Task objective:
From the data below, please reproduce exactly everything from the line that contains "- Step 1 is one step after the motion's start" down to the line that contains "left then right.", with both ends included.
(Source material Opens)
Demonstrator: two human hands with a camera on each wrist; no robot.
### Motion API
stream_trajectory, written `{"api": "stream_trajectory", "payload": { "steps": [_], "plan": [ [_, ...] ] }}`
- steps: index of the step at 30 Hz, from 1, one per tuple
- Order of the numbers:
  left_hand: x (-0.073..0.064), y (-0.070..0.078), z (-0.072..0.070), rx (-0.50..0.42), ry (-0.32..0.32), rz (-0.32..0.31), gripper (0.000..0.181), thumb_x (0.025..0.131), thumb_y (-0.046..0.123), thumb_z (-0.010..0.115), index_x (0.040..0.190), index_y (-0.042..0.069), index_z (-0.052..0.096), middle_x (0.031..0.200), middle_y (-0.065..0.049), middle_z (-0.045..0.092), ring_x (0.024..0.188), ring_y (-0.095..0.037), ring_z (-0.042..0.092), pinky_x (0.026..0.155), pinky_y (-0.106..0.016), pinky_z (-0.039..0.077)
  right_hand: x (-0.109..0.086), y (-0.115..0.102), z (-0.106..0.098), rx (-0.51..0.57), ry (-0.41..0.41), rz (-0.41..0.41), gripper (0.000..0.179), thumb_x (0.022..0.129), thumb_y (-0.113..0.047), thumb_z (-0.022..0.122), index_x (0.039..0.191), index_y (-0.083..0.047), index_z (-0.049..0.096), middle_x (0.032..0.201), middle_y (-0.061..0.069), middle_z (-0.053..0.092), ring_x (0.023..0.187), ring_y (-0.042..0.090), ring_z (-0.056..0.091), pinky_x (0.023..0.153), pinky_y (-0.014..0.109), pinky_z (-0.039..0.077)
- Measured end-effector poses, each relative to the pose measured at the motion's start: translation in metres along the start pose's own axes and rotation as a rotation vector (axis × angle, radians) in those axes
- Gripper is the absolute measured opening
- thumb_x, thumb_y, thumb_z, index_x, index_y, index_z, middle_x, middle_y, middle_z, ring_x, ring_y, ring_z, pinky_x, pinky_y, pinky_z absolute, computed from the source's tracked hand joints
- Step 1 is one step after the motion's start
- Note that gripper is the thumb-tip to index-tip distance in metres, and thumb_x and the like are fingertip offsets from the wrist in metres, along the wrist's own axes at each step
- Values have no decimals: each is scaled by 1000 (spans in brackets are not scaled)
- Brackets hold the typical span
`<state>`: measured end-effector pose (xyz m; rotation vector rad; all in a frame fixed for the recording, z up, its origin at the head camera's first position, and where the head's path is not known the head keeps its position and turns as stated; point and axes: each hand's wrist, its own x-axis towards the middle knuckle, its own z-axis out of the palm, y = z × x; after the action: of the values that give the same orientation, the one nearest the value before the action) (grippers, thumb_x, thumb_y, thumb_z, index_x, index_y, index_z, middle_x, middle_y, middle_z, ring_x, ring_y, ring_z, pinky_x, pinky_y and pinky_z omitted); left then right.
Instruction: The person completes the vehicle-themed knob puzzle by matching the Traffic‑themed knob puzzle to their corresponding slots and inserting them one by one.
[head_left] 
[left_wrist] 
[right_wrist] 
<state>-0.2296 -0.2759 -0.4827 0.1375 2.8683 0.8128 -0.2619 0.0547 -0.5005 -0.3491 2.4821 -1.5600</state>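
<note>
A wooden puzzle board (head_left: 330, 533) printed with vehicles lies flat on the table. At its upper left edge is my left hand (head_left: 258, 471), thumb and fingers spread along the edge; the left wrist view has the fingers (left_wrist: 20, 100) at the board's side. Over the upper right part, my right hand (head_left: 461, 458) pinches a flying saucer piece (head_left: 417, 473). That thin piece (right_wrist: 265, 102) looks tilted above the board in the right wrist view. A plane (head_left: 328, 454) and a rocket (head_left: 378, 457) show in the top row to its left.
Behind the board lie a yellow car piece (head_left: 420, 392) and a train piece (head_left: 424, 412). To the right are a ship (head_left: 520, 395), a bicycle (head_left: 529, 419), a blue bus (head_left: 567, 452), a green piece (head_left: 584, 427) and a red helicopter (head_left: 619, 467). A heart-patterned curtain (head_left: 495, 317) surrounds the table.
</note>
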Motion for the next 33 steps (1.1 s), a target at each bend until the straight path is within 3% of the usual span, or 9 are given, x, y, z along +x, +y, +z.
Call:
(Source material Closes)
Output of the exercise:
- Step 1 is one step after the motion's start
- Note that gripper is the thumb-tip to index-tip distance in metres, and thumb_x and the like are fingertip offsets from the wrist in metres, along the wrist's own axes at each step
- Values have no decimals: each is scaled by 1000 (spans in brackets are not scaled)
- Brackets hold the typical span
`<state>`: measured end-effector pose (xyz m; rotation vector rad; all in a frame fixed for the recording, z up, its origin at the head camera's first position, and where the head's path is not known the head keeps its position and turns as stated; point and axes: each hand's wrist, its own x-axis towards the middle knuckle, its own z-axis out of the palm, y = z × x; after the action: of the values that give the same orientation, the one nearest the value before the action) (grippers, thumb_x, thumb_y, thumb_z, index_x, index_y, index_z, middle_x, middle_y, middle_z, ring_x, ring_y, ring_z, pinky_x, pinky_y and pinky_z omitted); left then right.

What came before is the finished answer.